● DIRECTIONS: Each line of the data below from the one holding "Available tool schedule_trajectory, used" to the one holding "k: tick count", inclusive, is to be reproduced exactly; no other line belongs in the answer.

Dataset entries:
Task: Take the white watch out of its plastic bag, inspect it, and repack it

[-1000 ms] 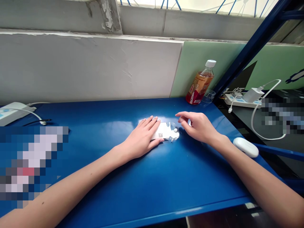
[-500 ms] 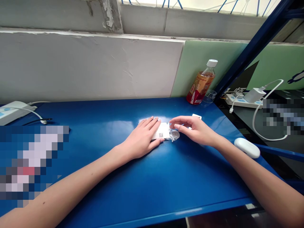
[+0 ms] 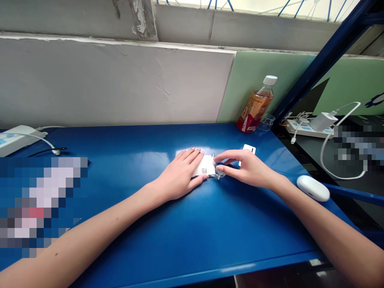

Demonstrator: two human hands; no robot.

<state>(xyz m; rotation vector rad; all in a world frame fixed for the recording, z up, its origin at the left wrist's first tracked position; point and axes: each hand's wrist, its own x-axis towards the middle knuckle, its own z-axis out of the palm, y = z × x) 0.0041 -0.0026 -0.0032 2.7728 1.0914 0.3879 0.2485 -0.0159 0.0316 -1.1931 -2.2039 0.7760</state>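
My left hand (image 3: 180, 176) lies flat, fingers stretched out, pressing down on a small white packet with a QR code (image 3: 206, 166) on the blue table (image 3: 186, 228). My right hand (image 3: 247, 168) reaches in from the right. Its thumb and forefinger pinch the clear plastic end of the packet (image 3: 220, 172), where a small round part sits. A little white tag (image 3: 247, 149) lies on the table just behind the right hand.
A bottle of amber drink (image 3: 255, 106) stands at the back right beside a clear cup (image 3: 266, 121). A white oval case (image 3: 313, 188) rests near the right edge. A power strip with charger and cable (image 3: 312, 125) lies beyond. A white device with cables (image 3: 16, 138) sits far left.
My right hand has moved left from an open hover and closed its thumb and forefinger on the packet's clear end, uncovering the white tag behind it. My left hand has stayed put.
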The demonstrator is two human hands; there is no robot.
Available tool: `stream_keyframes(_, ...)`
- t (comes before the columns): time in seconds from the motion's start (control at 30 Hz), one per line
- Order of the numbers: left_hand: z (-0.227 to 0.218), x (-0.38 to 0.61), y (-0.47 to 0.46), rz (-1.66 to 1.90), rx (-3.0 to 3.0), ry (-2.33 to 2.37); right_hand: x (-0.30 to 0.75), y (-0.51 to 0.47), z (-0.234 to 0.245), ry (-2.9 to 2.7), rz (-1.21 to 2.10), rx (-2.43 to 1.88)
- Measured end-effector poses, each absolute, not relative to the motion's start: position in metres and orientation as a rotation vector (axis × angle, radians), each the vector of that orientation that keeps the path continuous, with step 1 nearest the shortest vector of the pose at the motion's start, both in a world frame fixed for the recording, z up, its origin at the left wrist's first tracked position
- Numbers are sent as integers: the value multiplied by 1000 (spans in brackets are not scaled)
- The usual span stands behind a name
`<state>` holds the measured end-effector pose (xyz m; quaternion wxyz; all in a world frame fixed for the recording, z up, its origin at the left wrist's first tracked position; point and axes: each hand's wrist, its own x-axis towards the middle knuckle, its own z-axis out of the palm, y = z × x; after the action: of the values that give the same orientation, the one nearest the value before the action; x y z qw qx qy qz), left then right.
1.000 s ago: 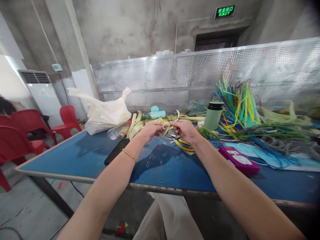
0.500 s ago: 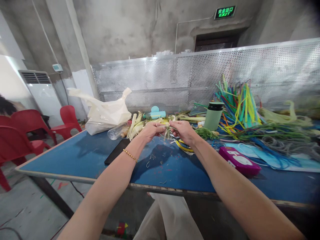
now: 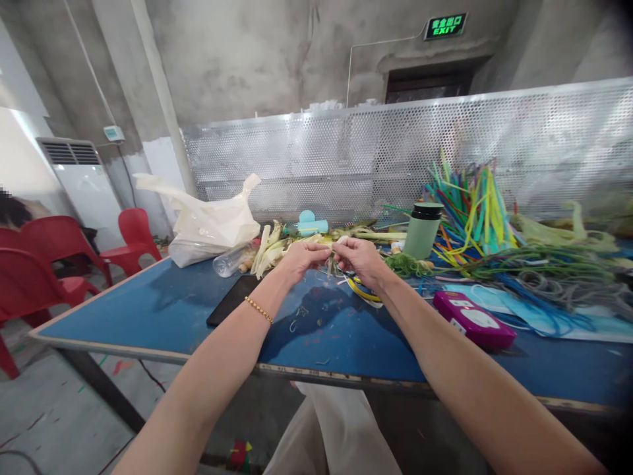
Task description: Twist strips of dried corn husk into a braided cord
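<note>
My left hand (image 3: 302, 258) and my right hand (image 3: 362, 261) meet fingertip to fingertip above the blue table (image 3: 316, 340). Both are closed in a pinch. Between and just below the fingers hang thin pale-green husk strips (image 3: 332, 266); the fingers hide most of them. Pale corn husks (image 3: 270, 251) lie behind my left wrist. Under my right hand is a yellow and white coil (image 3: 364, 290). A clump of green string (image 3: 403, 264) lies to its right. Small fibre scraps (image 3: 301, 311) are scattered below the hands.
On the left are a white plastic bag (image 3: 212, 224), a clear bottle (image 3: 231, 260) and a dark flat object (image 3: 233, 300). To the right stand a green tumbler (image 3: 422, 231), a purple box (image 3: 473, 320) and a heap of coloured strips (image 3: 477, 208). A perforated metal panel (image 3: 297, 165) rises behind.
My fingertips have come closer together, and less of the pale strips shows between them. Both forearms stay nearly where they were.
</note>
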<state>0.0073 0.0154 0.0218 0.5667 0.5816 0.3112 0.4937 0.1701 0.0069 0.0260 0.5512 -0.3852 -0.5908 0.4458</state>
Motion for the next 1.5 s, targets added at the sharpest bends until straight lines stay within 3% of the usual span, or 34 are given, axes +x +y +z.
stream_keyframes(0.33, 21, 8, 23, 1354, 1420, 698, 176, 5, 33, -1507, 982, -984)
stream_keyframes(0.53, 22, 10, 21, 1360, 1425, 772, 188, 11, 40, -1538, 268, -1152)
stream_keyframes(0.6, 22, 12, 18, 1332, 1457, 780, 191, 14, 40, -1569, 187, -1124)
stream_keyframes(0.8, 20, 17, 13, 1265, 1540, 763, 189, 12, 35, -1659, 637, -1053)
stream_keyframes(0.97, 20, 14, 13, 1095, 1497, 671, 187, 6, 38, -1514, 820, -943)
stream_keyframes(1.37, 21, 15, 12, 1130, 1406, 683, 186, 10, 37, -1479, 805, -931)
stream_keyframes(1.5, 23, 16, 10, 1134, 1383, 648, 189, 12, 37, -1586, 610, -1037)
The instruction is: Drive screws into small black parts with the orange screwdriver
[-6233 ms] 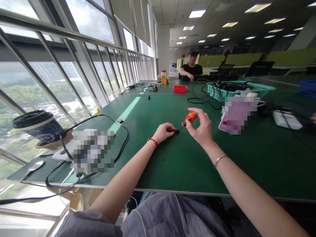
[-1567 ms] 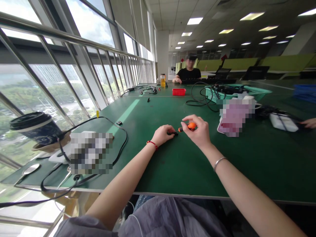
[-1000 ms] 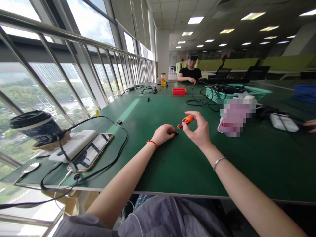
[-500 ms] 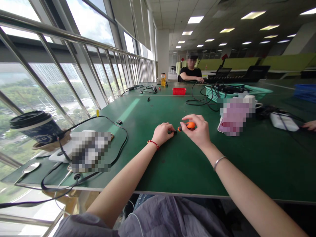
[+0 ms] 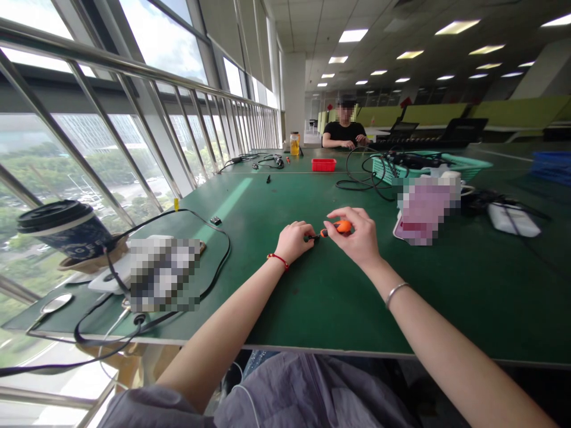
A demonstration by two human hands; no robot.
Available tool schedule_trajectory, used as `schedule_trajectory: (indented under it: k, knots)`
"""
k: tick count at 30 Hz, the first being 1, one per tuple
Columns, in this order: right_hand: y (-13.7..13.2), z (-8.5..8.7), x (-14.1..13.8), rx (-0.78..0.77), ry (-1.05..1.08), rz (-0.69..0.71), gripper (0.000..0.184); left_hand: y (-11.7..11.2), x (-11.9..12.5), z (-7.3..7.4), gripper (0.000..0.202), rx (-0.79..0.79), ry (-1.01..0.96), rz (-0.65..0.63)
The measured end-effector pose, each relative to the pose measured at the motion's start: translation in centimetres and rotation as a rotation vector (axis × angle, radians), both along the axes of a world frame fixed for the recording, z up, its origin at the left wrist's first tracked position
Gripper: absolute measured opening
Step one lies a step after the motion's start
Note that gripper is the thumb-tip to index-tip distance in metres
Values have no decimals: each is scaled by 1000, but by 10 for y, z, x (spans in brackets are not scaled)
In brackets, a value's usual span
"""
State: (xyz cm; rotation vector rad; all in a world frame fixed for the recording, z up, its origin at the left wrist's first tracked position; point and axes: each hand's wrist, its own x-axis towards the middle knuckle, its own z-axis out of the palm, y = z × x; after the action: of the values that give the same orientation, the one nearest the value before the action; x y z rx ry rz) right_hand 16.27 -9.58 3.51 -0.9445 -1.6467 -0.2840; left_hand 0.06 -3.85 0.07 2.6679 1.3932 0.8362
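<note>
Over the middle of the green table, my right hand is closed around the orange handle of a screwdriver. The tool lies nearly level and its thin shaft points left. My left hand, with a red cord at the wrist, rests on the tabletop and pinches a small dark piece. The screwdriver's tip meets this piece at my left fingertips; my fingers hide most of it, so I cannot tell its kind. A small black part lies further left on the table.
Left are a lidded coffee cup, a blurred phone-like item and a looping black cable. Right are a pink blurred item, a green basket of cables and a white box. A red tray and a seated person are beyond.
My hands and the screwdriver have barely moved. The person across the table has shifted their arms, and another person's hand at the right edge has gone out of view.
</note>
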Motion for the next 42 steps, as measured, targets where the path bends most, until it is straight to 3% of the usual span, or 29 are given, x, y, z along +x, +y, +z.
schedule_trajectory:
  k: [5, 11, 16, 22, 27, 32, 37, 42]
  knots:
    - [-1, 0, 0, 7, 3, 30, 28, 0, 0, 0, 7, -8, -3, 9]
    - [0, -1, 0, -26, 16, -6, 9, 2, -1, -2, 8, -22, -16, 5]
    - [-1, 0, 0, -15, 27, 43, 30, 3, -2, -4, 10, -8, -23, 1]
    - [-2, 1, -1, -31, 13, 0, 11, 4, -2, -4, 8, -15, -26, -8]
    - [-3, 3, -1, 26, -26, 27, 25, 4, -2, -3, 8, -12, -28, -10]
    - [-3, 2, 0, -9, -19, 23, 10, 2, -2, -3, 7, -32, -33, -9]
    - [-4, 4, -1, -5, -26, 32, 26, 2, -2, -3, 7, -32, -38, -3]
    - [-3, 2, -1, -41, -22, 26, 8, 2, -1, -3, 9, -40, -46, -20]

● SOLUTION TO THIS PROBLEM:
Available tool schedule_trajectory, used as `schedule_trajectory: (indented under it: k, knots)`
"""
k: tick count at 30 Hz, the first being 1, one per tuple

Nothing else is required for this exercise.